La solidarité qui a franchi des frontières
L'activiste Saily González a organisé une campagne de collecte de fonds depuis les États-Unis. Plus de 6,900 dollars ont été recueillis en quelques mois, mais le montant total pour l'opération, estimé à 32,000 dollars, était encore loin d'être atteint.
De plus, il manquait le deuxième obstacle : obtenir le visa humanitaire. Au milieu des restrictions en vigueur aux États-Unis, le processus est devenu un autre labyrinthe qui semblait ne pas avoir de sortie.
Pourtant, les dons ont continué d'affluer. Chaque contribution a permis de maintenir la campagne en vie. Un hôpital spécialisé à Miami a annoncé qu'il accepterait le cas, mais finalement, le 11 novembre, Brianna et sa maman ont reçu un visa pour voyager en Espagne, où elle sera traitée.
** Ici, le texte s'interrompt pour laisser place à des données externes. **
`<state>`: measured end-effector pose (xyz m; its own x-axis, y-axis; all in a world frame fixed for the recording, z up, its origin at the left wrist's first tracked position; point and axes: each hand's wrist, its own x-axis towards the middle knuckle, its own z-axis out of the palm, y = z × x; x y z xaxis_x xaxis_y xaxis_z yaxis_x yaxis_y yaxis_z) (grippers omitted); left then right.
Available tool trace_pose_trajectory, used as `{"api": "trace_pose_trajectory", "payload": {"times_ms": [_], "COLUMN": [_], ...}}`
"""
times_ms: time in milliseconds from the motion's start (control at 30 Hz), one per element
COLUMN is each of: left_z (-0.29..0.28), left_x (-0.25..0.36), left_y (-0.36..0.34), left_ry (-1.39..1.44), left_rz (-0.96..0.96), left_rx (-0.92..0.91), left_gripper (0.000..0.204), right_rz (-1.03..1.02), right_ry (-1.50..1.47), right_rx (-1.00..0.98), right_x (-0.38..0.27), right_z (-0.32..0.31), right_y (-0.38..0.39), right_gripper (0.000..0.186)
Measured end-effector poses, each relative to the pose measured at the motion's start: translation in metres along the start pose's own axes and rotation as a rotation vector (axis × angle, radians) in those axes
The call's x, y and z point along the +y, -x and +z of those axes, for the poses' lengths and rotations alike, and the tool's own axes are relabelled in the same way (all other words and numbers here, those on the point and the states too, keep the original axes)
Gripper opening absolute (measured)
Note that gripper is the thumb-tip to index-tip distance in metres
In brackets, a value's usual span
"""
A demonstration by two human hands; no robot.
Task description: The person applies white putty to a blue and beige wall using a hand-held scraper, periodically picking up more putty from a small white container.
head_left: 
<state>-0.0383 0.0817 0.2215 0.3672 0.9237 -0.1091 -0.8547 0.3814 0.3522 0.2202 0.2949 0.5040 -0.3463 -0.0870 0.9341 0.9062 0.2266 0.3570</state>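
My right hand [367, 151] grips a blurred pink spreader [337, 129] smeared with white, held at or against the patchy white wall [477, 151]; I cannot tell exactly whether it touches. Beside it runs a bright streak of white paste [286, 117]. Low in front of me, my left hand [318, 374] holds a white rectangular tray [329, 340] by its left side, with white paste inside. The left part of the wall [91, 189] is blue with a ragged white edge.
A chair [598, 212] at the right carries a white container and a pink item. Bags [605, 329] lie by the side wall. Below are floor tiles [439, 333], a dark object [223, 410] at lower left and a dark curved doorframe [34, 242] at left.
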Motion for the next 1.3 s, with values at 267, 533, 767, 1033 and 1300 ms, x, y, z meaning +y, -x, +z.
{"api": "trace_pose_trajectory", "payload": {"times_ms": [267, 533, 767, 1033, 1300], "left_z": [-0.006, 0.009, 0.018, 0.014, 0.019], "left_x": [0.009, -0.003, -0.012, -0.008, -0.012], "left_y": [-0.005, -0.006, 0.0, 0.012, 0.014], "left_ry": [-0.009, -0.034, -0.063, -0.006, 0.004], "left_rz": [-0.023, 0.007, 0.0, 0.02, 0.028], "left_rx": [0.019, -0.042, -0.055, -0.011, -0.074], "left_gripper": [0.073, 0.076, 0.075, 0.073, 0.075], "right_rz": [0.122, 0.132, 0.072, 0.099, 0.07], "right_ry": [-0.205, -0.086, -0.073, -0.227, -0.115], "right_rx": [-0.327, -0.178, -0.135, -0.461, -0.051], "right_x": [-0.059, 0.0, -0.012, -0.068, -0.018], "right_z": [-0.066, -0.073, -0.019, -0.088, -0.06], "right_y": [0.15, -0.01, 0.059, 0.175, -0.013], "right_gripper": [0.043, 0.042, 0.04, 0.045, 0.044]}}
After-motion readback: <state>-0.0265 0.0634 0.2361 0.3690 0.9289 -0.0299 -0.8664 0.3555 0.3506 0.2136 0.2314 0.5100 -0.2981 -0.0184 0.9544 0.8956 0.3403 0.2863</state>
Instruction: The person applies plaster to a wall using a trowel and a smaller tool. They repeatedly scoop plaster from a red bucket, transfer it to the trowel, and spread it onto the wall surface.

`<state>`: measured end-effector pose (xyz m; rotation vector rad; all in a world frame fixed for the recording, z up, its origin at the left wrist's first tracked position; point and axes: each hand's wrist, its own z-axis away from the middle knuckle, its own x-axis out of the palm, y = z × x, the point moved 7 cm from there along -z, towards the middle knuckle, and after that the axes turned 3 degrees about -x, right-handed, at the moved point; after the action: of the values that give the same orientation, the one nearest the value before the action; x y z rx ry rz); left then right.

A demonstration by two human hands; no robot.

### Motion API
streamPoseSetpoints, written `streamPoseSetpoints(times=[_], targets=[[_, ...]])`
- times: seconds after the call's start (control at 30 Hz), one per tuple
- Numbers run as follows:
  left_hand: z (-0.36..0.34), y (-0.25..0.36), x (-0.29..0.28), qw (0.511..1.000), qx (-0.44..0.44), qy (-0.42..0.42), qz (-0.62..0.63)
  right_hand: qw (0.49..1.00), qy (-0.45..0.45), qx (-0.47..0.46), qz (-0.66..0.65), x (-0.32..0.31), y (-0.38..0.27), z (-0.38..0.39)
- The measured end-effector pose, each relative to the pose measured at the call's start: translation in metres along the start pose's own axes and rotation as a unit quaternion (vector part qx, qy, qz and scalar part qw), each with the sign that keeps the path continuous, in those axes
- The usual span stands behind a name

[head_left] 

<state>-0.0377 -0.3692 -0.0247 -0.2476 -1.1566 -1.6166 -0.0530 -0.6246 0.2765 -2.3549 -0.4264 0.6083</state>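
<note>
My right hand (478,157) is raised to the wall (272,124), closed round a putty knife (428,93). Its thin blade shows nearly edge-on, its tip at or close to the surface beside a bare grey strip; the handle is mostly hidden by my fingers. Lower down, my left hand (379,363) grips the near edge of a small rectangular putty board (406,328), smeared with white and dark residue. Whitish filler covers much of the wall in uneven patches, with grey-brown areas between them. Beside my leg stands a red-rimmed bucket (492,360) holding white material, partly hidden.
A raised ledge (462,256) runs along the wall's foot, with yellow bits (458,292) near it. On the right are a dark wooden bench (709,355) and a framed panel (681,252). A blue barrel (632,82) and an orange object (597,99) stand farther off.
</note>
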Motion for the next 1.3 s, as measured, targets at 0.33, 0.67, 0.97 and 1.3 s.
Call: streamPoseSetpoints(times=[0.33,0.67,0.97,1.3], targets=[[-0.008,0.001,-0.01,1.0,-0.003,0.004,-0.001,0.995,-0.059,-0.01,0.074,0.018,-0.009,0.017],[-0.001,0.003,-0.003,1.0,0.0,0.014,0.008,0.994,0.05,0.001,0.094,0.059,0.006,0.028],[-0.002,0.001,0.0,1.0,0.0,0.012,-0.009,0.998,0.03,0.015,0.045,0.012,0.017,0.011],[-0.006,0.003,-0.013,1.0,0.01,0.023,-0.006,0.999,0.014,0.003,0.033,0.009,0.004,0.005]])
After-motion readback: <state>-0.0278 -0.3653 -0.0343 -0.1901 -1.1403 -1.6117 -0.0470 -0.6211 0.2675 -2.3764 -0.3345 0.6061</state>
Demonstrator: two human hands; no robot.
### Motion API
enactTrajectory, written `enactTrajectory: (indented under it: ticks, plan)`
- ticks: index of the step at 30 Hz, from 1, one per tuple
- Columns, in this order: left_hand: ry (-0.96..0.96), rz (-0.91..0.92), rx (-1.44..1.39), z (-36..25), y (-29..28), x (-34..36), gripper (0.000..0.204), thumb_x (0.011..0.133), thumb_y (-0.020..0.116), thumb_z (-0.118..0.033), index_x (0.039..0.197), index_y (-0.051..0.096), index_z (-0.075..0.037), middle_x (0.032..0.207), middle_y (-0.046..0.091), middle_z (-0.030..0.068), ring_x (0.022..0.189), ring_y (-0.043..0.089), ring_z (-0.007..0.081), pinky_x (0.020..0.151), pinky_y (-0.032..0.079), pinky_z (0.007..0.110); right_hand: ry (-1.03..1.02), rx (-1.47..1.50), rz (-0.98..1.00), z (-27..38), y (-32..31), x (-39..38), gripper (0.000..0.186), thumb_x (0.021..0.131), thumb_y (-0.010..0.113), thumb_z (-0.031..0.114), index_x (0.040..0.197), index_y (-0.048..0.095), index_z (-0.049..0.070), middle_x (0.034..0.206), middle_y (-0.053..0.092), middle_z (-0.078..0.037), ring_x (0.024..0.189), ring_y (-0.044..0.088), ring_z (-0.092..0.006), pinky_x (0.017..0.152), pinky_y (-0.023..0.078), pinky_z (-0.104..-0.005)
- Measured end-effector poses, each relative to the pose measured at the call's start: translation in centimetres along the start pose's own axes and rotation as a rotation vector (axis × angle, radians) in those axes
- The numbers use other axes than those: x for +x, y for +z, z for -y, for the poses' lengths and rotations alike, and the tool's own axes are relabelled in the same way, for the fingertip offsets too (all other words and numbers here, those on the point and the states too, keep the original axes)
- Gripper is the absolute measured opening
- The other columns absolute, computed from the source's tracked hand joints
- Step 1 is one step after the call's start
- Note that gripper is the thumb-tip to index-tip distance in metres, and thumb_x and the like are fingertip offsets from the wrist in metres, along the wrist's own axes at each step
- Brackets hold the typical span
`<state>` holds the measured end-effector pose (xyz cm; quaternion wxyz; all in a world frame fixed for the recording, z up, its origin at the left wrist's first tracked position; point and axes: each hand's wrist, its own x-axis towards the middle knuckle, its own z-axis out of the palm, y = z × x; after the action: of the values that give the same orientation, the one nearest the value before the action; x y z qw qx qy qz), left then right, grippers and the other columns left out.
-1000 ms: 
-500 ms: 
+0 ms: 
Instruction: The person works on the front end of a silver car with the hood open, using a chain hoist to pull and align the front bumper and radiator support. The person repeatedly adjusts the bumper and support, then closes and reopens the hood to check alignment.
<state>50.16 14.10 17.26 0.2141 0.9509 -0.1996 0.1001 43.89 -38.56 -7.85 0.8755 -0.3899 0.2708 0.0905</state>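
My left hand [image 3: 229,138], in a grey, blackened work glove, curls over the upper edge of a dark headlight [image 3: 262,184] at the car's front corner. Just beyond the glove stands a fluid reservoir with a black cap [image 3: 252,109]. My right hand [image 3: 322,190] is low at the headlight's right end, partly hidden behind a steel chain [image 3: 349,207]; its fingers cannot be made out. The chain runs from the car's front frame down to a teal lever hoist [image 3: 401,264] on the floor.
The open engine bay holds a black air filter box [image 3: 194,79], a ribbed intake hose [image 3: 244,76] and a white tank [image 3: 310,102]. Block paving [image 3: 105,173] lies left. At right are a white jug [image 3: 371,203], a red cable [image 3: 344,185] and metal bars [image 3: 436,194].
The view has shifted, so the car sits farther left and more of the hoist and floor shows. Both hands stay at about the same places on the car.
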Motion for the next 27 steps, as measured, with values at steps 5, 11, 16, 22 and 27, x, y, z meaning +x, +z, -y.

Le chemin, qui semblait impossible, s'est dégagé grâce à des dizaines de mains anonymes qui ne se sont pas résignées face à la souffrance de la fillette
"Nada de esto n'aurait été possible sans chaque personne qui a donné, qui a partagé, qui a mis en lumière, qui s'est souciée, qui a fait confiance… Nous avons fait partie d'une autre chaîne de solidarité qui a permis à une fille de 10 ans, qui vivait dans la peur de ne pas se réveiller à cause d'un manque d'air, d'avaler, et de simplement boire de l'eau, aujourd'hui d'avoir une réelle chance de guérir", a déclaré Saily sur Facebook.
L'autre face de l'histoire : pourquoi ce voyage ne devrait pas être un miracle
Le soulagement causé par le départ de Brianna s'accompagne d'une constatation amère : à Cuba, de plus en plus de familles ne peuvent espérer sauver leurs enfants qu'en les faisant partir hors du pays.
Les carences du système de santé - le manque de fournitures, de ressources de base, l'obsolescence de l'équipement et la dégradation d'hôpitaux entiers - ont transformé ce qui devrait être un droit en un défi qui ne peut être surmonté qu'avec une aide extérieure.
Les médecins cubains, qui ont fait de leur mieux avec les moyens à leur disposition, ont reconnu que le cas dépassait les capacités actuelles du système.
Et ce n'est pas un cas isolé. Ils sont nombreux les patients qui dépendent de voyages, de collectes de fonds, de visas spéciaux et de la bonne volonté d'inconnus pour recevoir des traitements qui, dans d'autres pays, font partie du service médical quotidien.
Cette réalité est devenue encore plus visible grâce à des histoires comme celle de Brianna, qui exposent comment la précarité oblige à chercher à l'extérieur ce qui n'existe plus ou ne fonctionne plus à l'intérieur.
Un vol qui symbolise quelque chose de plus
La joie pour le départ de Brianna est immense. Ce n'est pas une fin, mais le début d'une nouvelle opportunité : la possibilité qu'une fille ayant grandi dans la douleur trouve enfin du réconfort.
Mais cela marque aussi une victoire collective. Une démonstration du pouvoir de la solidarité lorsque les institutions échouent ; un rappel que l’union de centaines de personnes peut ouvrir un chemin là où il n’y avait auparavant que des murs.
Lara Crofs a résumé cela comme une petite victoire qui rapproche la Cuba dont beaucoup rêvent. Car, malgré la pauvreté, la pénurie et les barrières, il existe encore un réseau de Cubains déterminés à tendre la main là où le système ne parvient plus.
Aujourd'hui, Brianna se dirige vers la vie qu'elle mérite. Et cet accomplissement revient avant tout au peuple qui s'est uni pour la sauver.